Stored data
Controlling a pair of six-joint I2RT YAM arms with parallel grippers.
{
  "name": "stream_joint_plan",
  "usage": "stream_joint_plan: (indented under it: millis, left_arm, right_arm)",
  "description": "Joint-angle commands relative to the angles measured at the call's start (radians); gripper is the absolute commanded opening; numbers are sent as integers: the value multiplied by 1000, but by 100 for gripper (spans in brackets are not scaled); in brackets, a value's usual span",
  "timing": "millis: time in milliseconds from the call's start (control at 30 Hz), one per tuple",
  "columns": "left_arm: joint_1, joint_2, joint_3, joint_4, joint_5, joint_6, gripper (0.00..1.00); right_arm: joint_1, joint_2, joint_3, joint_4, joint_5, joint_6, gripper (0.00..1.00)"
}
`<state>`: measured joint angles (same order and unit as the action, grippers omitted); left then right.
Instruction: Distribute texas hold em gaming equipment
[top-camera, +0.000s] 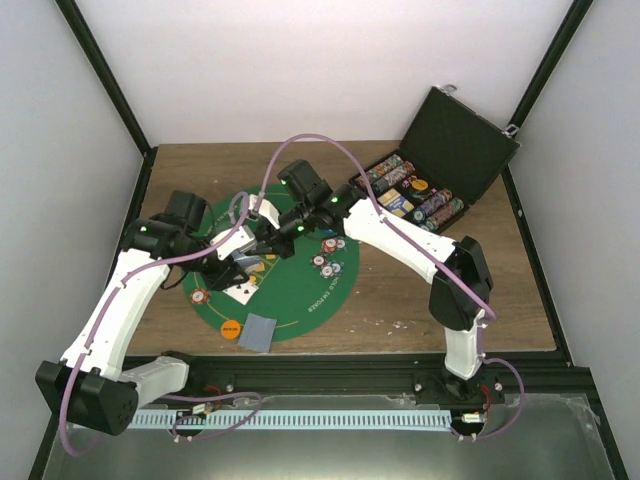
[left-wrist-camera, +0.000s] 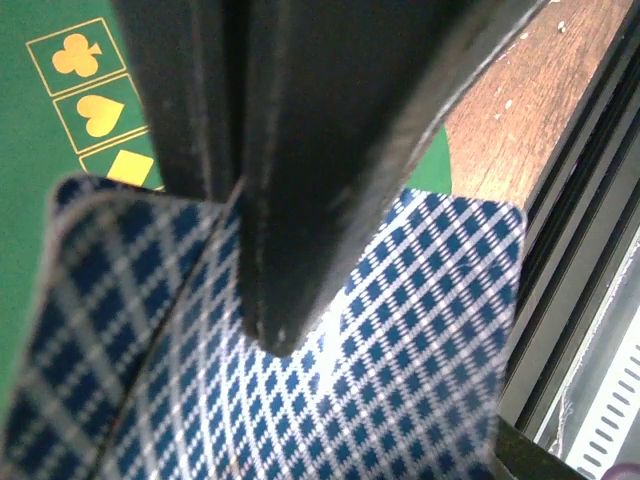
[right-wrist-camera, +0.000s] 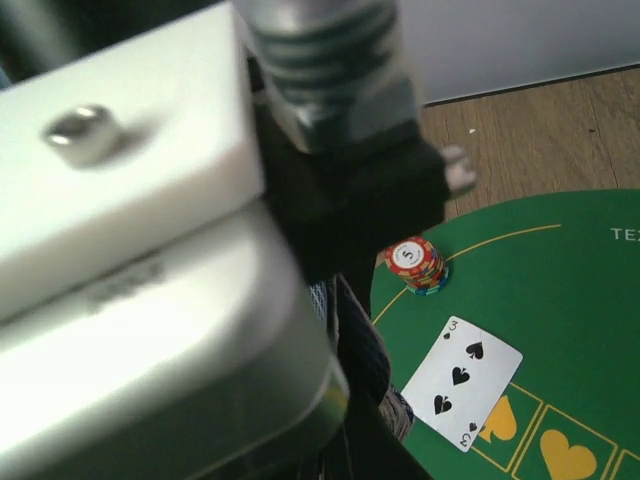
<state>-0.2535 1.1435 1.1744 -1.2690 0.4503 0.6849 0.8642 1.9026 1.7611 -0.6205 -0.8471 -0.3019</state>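
Observation:
Over the left half of the green felt mat my two grippers meet. My left gripper holds a small stack of blue-backed playing cards, fanned slightly. A dark finger lies across the top card's back. My right gripper is shut at that stack, seemingly pinching one card; its tips are hidden behind the left arm's white body in the right wrist view. A three of spades lies face up on the mat beside a striped chip stack.
The black case stands open at the back right with rows of chips. On the mat lie a face-down card, an orange disc, a chip stack and loose chips. The wooden table's front rail runs close by.

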Motion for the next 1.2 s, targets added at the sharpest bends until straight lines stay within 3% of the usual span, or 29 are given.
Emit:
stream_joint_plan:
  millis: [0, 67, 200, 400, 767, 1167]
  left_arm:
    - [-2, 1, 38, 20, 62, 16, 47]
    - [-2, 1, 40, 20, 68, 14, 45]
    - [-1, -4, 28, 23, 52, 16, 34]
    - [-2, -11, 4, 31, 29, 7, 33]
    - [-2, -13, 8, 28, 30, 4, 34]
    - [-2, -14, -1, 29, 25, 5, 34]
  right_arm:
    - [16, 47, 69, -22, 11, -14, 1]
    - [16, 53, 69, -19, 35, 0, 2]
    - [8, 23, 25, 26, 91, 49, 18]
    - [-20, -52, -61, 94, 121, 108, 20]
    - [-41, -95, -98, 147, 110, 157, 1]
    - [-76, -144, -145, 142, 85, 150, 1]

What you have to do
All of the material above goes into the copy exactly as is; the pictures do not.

Result
Controlling a pair of six-joint I2RT YAM arms with parallel grippers.
{
  "name": "stream_joint_plan",
  "usage": "stream_joint_plan: (indented under it: millis, left_arm, right_arm)",
  "description": "Joint-angle commands relative to the angles measured at the call's start (radians); gripper is the absolute commanded opening; numbers are sent as integers: the value multiplied by 1000, but by 100 for gripper (spans in brackets are not scaled); in brackets, a value's usual span",
  "timing": "millis: time in milliseconds from the call's start (control at 30 Hz), one per tuple",
  "columns": "left_arm: joint_1, joint_2, joint_3, joint_4, joint_5, joint_6, gripper (0.00..1.00); right_arm: joint_1, joint_2, joint_3, joint_4, joint_5, joint_6, gripper (0.00..1.00)"
}
`<state>`: measured joint angles (same order and unit as the action, grippers omitted); left then right.
Instruction: Distribute texas hold em gaming equipment
[top-camera, +0.000s] 
[left-wrist-camera, +0.000s] 
[right-wrist-camera, +0.000s] 
<state>-0.2535 1.1435 1.1744 -1.2690 0.4503 0.6849 0.8642 1.9026 1.7611 -0.6205 -0.8471 -0.3019</state>
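Observation:
Over the left half of the green felt mat my two grippers meet. My left gripper holds a small stack of blue-backed playing cards, fanned slightly. A dark finger lies across the top card's back. My right gripper is shut at that stack, seemingly pinching one card; its tips are hidden behind the left arm's white body in the right wrist view. A three of spades lies face up on the mat beside a striped chip stack.
The black case stands open at the back right with rows of chips. On the mat lie a face-down card, an orange disc, a chip stack and loose chips. The wooden table's front rail runs close by.
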
Motion for the next 1.2 s, targets added at the sharpest bends until straight lines stay within 3% of the usual span, or 29 are given.
Emit:
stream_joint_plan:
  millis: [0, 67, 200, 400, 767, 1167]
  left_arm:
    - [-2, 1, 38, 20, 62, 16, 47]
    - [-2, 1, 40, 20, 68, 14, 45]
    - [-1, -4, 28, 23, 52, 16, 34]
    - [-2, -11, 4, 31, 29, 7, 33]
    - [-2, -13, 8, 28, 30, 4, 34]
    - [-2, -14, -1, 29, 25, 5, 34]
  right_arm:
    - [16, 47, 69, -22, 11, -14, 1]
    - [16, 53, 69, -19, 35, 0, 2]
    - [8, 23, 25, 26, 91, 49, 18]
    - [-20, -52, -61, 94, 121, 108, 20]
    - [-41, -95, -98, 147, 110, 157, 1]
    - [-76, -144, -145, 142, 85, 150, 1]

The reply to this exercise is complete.